» WHAT THE TASK REQUIRES:
Reproduce precisely the lines between the start of the data below and the line with "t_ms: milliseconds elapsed", both included.
Segment Start: COLLECTED MATERIAL
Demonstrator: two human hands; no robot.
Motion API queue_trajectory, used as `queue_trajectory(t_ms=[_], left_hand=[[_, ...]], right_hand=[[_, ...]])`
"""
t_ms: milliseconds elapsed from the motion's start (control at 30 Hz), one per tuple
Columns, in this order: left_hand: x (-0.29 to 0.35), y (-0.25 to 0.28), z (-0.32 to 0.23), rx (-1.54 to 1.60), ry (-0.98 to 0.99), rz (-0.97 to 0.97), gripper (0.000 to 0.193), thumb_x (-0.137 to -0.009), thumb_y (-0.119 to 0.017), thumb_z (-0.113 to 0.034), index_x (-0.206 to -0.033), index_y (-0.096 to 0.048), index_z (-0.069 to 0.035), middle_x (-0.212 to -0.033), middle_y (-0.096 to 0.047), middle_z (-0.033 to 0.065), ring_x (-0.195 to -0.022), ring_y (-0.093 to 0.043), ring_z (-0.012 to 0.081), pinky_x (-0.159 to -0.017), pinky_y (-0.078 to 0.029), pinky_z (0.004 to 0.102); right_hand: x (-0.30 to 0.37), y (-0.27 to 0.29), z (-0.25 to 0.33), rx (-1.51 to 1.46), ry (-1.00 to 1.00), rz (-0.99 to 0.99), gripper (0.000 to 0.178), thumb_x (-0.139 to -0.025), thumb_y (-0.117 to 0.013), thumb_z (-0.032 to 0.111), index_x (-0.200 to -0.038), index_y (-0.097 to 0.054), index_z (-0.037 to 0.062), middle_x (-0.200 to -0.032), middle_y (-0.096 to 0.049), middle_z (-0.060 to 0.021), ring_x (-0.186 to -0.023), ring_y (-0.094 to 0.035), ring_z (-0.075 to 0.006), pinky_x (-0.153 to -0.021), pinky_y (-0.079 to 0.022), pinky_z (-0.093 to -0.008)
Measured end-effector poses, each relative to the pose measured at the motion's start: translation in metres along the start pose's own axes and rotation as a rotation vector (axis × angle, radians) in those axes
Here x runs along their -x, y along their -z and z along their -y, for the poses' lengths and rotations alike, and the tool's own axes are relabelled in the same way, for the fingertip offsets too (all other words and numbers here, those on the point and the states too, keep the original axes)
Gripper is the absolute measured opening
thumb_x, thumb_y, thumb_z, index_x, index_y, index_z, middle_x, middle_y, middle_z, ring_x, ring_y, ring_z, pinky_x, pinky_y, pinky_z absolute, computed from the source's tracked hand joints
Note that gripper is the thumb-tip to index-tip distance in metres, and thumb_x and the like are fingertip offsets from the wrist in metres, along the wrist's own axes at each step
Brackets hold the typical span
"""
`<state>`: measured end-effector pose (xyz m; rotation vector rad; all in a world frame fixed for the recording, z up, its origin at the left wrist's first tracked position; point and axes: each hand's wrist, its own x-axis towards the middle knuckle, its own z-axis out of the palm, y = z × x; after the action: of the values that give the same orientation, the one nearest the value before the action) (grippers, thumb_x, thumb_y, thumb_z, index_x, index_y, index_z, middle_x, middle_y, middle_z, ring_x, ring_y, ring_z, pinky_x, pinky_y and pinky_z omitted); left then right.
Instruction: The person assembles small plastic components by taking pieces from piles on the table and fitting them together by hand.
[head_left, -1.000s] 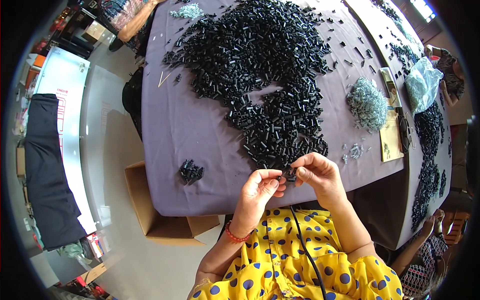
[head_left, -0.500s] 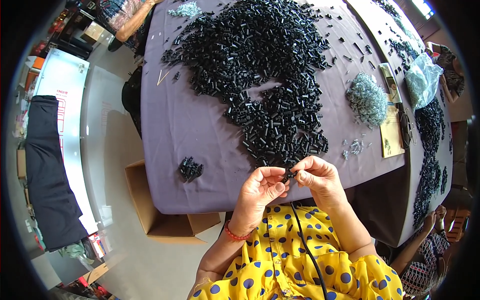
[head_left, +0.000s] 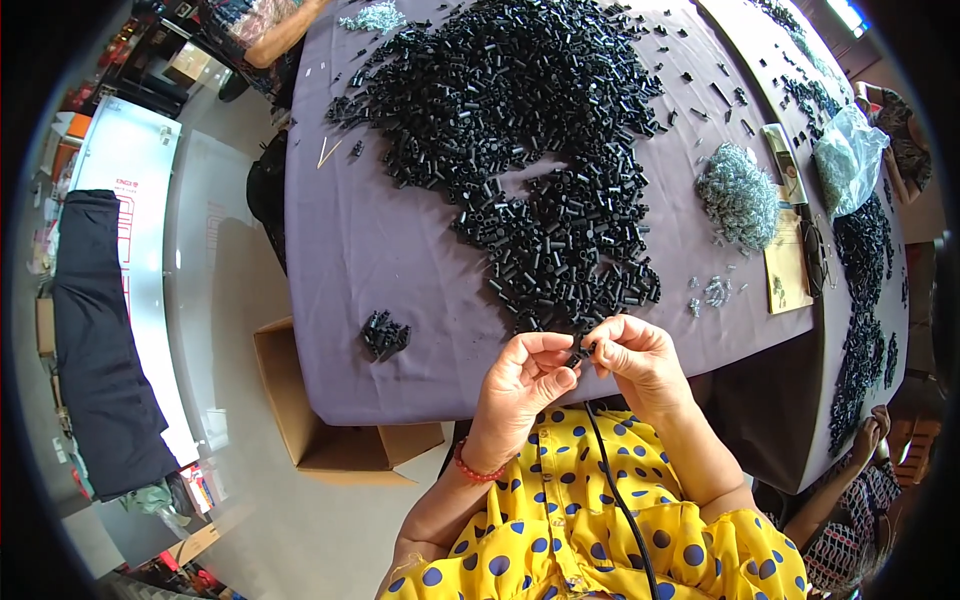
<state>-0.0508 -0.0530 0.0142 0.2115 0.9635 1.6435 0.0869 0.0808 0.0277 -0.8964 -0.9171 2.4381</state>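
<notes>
My left hand [head_left: 527, 385] and my right hand [head_left: 642, 362] meet at the near edge of the table, fingertips almost touching. Between the left thumb and fingers sits a small black plastic part [head_left: 576, 357]. The right thumb and forefinger pinch at another small black piece [head_left: 589, 350] beside it; the fingers partly hide both. Just beyond my hands spreads a large heap of short black tubular parts [head_left: 560, 235]. A small separate cluster of black parts [head_left: 384, 336] lies to the left on the cloth.
On the purple tablecloth [head_left: 400, 250] at right are a pile of small clear-grey pieces [head_left: 738, 200], a few loose ones [head_left: 716, 292], a yellow pad [head_left: 788, 265] and glasses [head_left: 816, 255]. A cardboard box [head_left: 340, 450] stands below the left edge. Other people sit around, and a clear plastic bag [head_left: 848, 160] lies far right.
Both hands stay in nearly the same place, the fingers shifting slightly. The black part at the left fingertips now shows more clearly. The whole view has moved a little.
</notes>
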Motion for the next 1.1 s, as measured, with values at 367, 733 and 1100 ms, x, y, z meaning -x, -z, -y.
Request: queue_trajectory(t_ms=[367,733,1100], left_hand=[[0.0003,-0.0006,0.0009,-0.051,-0.028,0.007,0.031,-0.097,-0.068,-0.004,-0.125,-0.057,0.000,-0.111,-0.066,0.0060,-0.101,-0.067,0.0133,-0.093,-0.057,0.0304],[0.0002,-0.0002,0.0023,-0.104,-0.059,0.002,0.022,-0.097,-0.069,-0.009,-0.116,-0.060,-0.001,-0.106,-0.071,0.0081,-0.097,-0.068,0.0145,-0.090,-0.058,0.0316],[0.0026,-0.0002,0.0026,-0.211,-0.075,-0.009,0.019,-0.098,-0.068,-0.010,-0.114,-0.061,-0.001,-0.105,-0.071,0.0074,-0.096,-0.068,0.0126,-0.090,-0.057,0.0296]], right_hand=[[-0.0008,-0.0002,-0.0011,0.056,0.016,-0.005,0.016,-0.088,-0.079,0.011,-0.100,-0.072,0.0024,-0.099,-0.072,-0.0051,-0.081,-0.062,-0.0101,-0.074,-0.052,-0.0252],[-0.0016,-0.0007,-0.0015,0.099,0.013,-0.006,0.014,-0.090,-0.078,0.012,-0.099,-0.073,0.0030,-0.095,-0.072,-0.0030,-0.082,-0.063,-0.0099,-0.074,-0.051,-0.0255],[0.0000,-0.0031,-0.0021,0.443,0.192,0.011,0.012,-0.094,-0.074,0.010,-0.100,-0.072,-0.0001,-0.091,-0.065,-0.0005,-0.081,-0.060,-0.0085,-0.074,-0.050,-0.0247]])
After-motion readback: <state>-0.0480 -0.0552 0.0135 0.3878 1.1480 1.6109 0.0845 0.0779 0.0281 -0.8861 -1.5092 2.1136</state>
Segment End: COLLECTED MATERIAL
» RESPONSE BELOW:
Demonstrator: two human hands; no robot.
Motion API queue_trajectory, used as `queue_trajectory(t_ms=[_], left_hand=[[_, ...]], right_hand=[[_, ...]])`
"""
t_ms: milliseconds elapsed from the motion's start (control at 30 Hz), one per tuple

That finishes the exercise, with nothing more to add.